Brief
Copy the entries character for character.

= Beginning of Section =

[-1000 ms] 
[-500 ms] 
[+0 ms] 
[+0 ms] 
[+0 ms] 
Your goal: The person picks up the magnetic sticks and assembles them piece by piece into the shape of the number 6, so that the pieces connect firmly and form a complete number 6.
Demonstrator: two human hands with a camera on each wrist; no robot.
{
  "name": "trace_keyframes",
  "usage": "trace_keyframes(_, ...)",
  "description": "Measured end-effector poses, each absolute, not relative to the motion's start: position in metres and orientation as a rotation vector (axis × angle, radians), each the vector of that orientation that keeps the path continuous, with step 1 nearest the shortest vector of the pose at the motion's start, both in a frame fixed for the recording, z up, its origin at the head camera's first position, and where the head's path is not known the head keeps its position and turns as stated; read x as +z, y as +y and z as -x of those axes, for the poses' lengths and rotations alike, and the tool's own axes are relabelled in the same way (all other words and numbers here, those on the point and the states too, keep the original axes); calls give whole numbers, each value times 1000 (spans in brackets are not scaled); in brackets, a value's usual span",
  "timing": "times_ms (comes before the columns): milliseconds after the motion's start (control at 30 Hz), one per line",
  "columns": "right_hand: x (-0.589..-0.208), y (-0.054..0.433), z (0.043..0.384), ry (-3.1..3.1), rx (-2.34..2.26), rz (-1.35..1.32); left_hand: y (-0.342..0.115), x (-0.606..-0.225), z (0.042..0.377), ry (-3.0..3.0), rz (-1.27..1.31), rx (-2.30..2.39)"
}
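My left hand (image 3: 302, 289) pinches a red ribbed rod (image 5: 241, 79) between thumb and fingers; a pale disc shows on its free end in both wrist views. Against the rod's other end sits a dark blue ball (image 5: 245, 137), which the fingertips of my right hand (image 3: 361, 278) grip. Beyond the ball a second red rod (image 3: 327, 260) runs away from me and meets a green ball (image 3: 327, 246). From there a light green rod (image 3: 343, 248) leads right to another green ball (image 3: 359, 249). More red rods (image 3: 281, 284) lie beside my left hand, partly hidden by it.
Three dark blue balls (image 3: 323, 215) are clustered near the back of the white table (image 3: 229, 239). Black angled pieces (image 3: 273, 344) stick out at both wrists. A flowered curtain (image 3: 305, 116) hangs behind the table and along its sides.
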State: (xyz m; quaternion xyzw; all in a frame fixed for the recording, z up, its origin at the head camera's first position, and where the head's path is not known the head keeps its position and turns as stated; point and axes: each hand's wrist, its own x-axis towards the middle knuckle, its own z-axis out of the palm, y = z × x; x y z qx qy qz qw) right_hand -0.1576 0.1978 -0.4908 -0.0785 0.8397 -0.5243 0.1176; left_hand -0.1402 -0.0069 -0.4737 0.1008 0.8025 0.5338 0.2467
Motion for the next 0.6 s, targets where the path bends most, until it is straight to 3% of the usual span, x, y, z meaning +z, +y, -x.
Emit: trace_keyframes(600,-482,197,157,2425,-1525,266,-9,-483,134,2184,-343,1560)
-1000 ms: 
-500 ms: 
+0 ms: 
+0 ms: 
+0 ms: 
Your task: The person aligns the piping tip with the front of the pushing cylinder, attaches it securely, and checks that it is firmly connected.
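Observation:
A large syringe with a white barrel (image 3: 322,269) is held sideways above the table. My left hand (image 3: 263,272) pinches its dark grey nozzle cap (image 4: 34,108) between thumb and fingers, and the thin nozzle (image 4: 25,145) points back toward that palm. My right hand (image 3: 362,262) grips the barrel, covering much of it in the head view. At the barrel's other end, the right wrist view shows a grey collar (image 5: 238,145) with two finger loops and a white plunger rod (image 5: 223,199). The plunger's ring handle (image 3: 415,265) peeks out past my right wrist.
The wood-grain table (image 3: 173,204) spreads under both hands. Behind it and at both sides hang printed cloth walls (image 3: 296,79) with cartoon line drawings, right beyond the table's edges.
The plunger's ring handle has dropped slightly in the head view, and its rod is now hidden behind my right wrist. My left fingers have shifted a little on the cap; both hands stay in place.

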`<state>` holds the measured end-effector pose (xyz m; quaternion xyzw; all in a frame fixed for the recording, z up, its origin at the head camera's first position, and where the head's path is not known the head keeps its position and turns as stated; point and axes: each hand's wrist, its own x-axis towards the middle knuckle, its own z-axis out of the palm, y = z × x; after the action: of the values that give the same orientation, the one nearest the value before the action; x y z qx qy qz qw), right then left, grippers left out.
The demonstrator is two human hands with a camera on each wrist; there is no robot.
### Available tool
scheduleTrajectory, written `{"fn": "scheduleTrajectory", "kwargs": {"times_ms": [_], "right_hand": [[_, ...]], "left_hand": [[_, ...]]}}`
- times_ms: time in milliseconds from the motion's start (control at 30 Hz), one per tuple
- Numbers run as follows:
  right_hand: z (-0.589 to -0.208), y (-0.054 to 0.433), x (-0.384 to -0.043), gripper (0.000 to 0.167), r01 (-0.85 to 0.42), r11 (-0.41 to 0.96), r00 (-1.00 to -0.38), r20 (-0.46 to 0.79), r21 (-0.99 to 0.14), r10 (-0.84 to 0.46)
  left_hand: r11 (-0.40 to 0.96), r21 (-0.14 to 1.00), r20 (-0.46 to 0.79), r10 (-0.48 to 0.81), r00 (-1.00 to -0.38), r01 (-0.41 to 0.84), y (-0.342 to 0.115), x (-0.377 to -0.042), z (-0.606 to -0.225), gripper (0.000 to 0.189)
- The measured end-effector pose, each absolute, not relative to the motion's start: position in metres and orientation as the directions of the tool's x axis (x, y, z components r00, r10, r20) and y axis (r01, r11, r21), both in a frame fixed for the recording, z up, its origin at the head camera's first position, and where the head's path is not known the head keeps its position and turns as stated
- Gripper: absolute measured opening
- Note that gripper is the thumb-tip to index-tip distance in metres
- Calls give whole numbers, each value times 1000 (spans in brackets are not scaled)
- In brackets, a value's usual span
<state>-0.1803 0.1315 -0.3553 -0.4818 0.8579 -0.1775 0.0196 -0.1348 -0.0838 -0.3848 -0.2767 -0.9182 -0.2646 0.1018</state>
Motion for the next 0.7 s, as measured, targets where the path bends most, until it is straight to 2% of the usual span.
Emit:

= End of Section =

Response for this exercise
[-1000 ms] 
[-500 ms] 
[+0 ms] 
[+0 ms] 
[+0 ms] 
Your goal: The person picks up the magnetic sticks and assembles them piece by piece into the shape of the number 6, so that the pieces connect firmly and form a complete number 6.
Demonstrator: two human hands with a camera on each wrist; no robot.
{
  "name": "trace_keyframes",
  "usage": "trace_keyframes(_, ...)",
  "description": "Measured end-effector poses, each absolute, not relative to the motion's start: position in metres and orientation as a rotation vector (axis × angle, radians), each the vector of that orientation that keeps the path continuous, with step 1 nearest the shortest vector of the pose at the motion's start, both in a frame fixed for the recording, z up, its origin at the head camera's first position, and where the head's path is not known the head keeps its position and turns as stated; read x as +z, y as +y and z as -x of those axes, for the poses' lengths and rotations alike, and the tool's own axes are relabelled in the same way (all other words and numbers here, those on the point and the states too, keep the original axes); calls give whole numbers, each value times 1000 (spans in brackets are not scaled); in brackets, a value's usual span",
  "timing": "times_ms (comes before the columns): milliseconds after the motion's start (control at 30 Hz), one per line",
  "columns": "right_hand: x (-0.589..-0.208), y (-0.054..0.433), z (0.043..0.384), ry (-3.1..3.1), rx (-2.34..2.26), rz (-1.35..1.32); left_hand: y (-0.342..0.115), x (-0.606..-0.225), z (0.042..0.377), ry (-3.0..3.0), rz (-1.27..1.31), rx (-2.30..2.39)"
}
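My left hand (image 3: 302, 289) pinches a red ribbed rod (image 5: 241, 79) between thumb and fingers; a pale disc shows on its free end in both wrist views. Against the rod's other end sits a dark blue ball (image 5: 245, 137), which the fingertips of my right hand (image 3: 361, 278) grip. Beyond the ball a second red rod (image 3: 327, 260) runs away from me and meets a green ball (image 3: 327, 246). From there a light green rod (image 3: 343, 248) leads right to another green ball (image 3: 359, 249). More red rods (image 3: 281, 284) lie beside my left hand, partly hidden by it.
Three dark blue balls (image 3: 323, 215) are clustered near the back of the white table (image 3: 229, 239). Black angled pieces (image 3: 273, 344) stick out at both wrists. A flowered curtain (image 3: 305, 116) hangs behind the table and along its sides.
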State: (xyz m; quaternion xyzw; all in a frame fixed for the recording, z up, its origin at the head camera's first position, and where the head's path is not known the head keeps its position and turns as stated; point and axes: each hand's wrist, its own x-axis towards the middle knuckle, its own z-axis out of the palm, y = z × x; x y z qx qy qz qw) right_hand -0.1576 0.1978 -0.4908 -0.0785 0.8397 -0.5243 0.1176; left_hand -0.1402 -0.0069 -0.4737 0.1008 0.8025 0.5338 0.2467
Motion for the next 0.6 s, targets where the path bends most, until it is straight to 3% of the usual span, x, y, z meaning +z, +y, -x.
Emit: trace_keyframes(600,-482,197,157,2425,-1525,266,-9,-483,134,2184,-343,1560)
-1000 ms: 
-500 ms: 
+0 ms: 
+0 ms: 
+0 ms: 
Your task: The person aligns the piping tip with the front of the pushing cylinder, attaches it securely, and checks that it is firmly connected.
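Observation:
A large syringe with a white barrel (image 3: 322,269) is held sideways above the table. My left hand (image 3: 263,272) pinches its dark grey nozzle cap (image 4: 34,108) between thumb and fingers, and the thin nozzle (image 4: 25,145) points back toward that palm. My right hand (image 3: 362,262) grips the barrel, covering much of it in the head view. At the barrel's other end, the right wrist view shows a grey collar (image 5: 238,145) with two finger loops and a white plunger rod (image 5: 223,199). The plunger's ring handle (image 3: 415,265) peeks out past my right wrist.
The wood-grain table (image 3: 173,204) spreads under both hands. Behind it and at both sides hang printed cloth walls (image 3: 296,79) with cartoon line drawings, right beyond the table's edges.
The plunger's ring handle has dropped slightly in the head view, and its rod is now hidden behind my right wrist. My left fingers have shifted a little on the cap; both hands stay in place.
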
`<state>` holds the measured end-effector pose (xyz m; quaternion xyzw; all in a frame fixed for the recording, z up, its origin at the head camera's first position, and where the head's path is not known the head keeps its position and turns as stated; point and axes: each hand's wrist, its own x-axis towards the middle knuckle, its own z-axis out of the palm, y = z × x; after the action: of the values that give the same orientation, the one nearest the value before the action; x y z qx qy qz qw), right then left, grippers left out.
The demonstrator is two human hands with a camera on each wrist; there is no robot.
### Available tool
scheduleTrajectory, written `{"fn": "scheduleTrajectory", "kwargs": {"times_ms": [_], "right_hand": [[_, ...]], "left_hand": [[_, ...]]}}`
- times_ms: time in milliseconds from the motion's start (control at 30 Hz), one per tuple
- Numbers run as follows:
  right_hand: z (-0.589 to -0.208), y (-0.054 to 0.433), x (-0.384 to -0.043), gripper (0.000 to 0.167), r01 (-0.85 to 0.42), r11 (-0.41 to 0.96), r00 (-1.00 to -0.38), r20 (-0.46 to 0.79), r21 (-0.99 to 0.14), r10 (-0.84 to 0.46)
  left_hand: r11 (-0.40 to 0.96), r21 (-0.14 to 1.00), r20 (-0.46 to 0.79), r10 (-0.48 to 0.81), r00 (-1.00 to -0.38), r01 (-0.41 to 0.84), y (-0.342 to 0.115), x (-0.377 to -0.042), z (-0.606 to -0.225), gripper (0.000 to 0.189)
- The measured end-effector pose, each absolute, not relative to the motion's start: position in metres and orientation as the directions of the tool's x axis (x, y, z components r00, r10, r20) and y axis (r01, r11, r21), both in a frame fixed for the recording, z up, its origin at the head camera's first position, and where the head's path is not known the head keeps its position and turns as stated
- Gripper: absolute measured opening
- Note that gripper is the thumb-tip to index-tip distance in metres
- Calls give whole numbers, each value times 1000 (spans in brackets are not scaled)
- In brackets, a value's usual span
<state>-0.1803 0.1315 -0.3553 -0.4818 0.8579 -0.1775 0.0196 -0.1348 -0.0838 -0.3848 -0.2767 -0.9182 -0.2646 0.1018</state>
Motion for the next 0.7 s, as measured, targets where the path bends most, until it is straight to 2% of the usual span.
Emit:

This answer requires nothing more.